Records from a collection:
......
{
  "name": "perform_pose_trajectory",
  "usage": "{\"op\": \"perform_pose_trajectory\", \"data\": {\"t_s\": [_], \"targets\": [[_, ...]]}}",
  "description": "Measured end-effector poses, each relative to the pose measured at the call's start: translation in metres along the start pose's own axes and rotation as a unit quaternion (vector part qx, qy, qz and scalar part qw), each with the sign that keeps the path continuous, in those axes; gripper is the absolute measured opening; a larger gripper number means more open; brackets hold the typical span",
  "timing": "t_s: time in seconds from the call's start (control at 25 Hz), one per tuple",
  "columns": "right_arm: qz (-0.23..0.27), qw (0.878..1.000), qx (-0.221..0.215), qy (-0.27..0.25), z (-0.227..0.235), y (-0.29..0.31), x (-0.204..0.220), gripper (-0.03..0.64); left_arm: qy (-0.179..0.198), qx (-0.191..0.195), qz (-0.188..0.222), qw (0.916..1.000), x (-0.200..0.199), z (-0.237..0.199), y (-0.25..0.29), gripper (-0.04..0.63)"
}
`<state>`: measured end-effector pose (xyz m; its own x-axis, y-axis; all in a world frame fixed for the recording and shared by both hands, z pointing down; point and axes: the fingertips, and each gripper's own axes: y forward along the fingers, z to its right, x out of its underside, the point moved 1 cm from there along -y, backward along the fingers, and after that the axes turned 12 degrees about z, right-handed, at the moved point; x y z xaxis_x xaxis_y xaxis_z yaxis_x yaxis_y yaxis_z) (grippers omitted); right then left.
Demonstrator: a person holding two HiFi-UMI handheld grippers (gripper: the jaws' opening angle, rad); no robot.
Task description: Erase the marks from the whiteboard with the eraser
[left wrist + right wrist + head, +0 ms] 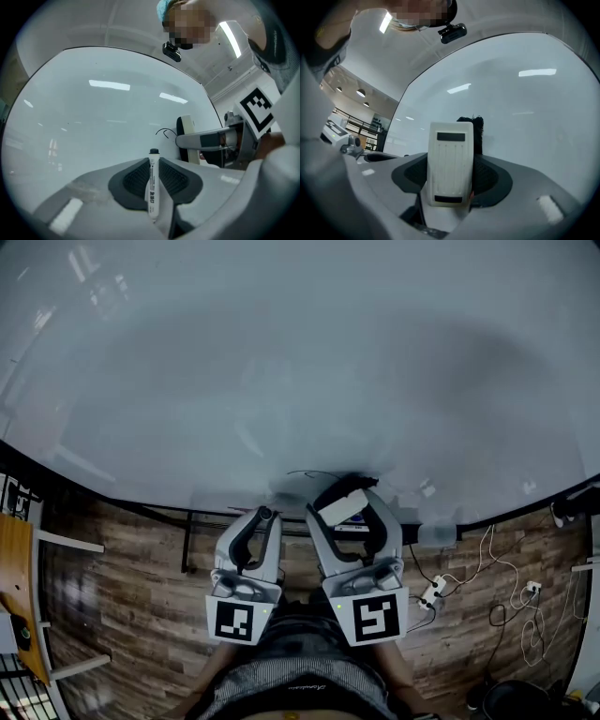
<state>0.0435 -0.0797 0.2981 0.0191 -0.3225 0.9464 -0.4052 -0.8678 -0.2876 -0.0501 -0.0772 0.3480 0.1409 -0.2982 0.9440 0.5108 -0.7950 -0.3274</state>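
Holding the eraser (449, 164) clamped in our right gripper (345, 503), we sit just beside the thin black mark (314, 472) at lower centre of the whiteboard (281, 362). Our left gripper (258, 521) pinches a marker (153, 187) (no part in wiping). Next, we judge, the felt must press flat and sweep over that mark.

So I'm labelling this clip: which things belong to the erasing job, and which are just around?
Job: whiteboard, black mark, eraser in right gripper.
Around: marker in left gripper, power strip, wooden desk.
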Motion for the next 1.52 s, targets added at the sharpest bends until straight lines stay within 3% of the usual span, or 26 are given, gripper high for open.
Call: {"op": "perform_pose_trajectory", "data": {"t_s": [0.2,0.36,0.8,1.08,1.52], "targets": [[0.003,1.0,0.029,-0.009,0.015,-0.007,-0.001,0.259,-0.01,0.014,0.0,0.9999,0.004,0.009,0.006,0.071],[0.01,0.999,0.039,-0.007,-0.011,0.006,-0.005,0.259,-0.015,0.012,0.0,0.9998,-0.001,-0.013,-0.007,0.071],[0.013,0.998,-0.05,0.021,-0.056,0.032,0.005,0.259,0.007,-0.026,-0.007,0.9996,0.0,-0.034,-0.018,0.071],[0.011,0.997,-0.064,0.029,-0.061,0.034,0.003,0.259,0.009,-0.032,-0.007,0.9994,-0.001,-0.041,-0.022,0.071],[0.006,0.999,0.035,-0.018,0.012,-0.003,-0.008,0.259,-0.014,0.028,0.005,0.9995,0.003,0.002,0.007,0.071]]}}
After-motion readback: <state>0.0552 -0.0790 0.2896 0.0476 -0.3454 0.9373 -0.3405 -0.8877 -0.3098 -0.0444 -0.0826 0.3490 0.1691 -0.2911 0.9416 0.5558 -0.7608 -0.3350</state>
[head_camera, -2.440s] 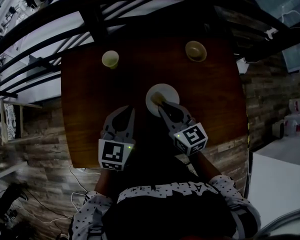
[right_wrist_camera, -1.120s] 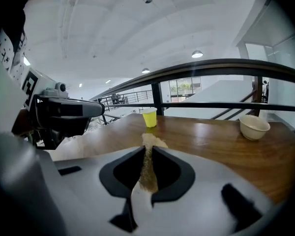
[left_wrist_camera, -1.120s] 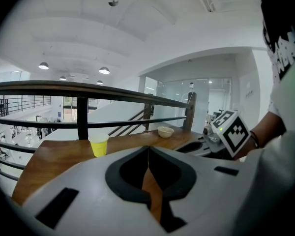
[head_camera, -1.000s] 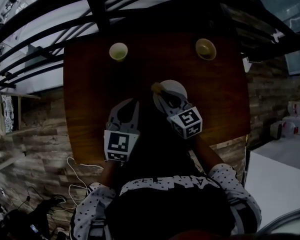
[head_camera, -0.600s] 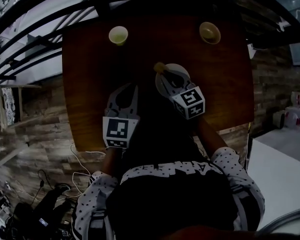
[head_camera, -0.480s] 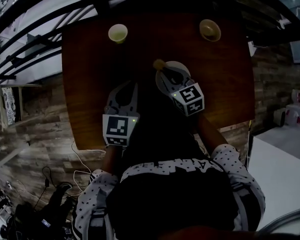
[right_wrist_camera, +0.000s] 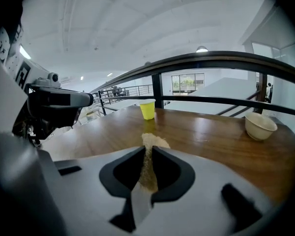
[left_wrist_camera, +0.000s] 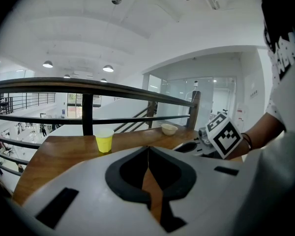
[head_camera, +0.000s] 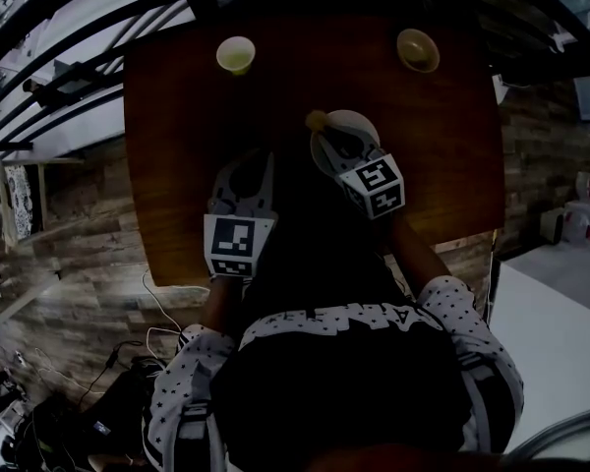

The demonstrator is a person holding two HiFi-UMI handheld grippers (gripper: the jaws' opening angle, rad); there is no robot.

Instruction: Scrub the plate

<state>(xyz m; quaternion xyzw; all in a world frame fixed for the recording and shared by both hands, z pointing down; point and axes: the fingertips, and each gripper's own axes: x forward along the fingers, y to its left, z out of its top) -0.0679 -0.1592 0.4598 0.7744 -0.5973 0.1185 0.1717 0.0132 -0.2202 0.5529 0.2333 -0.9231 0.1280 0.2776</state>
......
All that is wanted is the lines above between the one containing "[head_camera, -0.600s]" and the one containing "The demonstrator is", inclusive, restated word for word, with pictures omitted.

• [OUTPUT]:
[head_camera, -0.600s] 
[head_camera, -0.480s] 
[right_wrist_camera, +0.000s] 
[left_wrist_camera, +0.000s] 
[head_camera, +0.000s] 

The demonstrator is a person holding two HiFi-UMI handheld grippers (gripper: the jaws' opening angle, rad); there is no robot.

This answer requires nothing further.